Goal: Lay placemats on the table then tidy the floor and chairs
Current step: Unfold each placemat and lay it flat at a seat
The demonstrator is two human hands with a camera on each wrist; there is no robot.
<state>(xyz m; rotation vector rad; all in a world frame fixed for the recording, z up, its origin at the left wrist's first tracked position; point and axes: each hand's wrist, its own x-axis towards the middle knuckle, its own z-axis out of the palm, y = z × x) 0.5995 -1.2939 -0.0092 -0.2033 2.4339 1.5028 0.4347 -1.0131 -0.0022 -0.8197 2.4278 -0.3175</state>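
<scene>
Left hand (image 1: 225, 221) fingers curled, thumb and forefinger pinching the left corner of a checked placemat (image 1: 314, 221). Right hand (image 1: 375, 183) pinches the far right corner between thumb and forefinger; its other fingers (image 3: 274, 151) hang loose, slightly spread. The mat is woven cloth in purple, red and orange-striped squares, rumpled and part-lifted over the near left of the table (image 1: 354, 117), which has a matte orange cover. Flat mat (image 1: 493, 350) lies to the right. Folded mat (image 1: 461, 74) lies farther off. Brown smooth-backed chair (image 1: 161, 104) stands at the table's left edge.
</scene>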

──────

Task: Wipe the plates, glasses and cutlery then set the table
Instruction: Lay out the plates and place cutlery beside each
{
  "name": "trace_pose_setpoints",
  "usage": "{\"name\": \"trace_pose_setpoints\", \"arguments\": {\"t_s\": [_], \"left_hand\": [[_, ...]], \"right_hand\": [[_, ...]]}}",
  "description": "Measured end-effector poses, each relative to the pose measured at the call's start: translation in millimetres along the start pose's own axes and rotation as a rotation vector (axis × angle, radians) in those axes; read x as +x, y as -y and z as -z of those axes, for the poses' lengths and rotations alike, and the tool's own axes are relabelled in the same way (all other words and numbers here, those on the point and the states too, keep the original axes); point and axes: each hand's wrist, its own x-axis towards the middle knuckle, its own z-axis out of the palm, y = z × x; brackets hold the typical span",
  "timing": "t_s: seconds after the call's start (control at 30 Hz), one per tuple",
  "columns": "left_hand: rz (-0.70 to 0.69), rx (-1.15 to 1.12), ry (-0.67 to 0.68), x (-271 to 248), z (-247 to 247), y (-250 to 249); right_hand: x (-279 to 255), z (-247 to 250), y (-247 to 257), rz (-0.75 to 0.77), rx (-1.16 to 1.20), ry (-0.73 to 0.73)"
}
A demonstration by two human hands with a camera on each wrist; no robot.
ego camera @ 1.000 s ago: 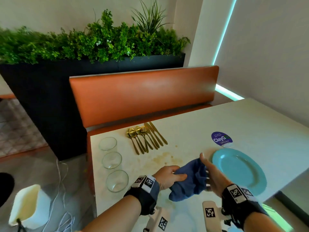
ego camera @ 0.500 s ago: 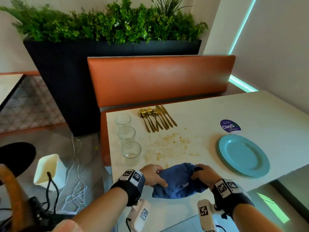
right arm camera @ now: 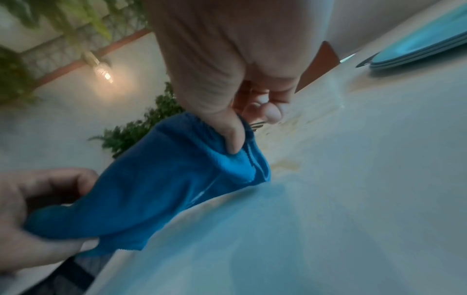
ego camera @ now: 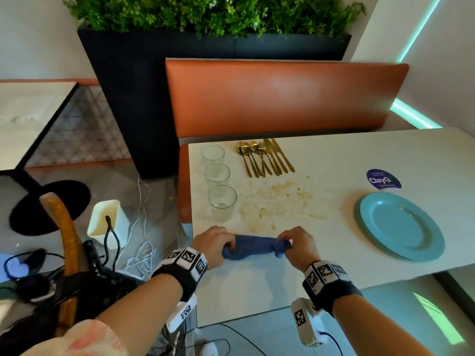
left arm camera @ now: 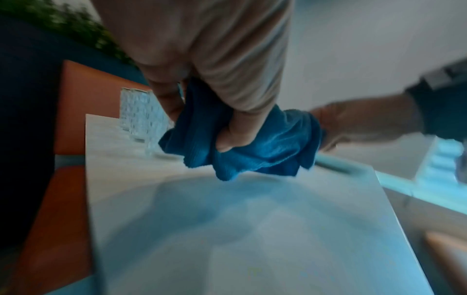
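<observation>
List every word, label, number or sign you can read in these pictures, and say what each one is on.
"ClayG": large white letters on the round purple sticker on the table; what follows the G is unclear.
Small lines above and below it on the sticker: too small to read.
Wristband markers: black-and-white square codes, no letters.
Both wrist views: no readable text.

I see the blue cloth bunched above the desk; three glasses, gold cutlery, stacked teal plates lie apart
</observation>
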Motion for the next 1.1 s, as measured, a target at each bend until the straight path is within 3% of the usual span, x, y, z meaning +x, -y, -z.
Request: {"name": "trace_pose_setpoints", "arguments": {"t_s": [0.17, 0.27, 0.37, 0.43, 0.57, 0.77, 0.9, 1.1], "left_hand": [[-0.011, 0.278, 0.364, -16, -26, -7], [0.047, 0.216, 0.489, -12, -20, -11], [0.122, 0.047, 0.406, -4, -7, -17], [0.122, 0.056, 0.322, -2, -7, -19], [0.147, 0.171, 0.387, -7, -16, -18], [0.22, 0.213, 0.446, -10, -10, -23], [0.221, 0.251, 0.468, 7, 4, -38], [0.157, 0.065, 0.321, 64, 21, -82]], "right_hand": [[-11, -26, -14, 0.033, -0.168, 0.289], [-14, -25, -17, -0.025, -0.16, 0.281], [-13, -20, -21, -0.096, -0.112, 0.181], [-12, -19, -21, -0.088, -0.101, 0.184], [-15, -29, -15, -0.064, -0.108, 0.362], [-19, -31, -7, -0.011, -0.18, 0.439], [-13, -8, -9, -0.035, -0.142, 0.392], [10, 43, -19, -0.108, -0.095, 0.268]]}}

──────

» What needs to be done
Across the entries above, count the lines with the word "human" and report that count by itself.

» Solution for this task
2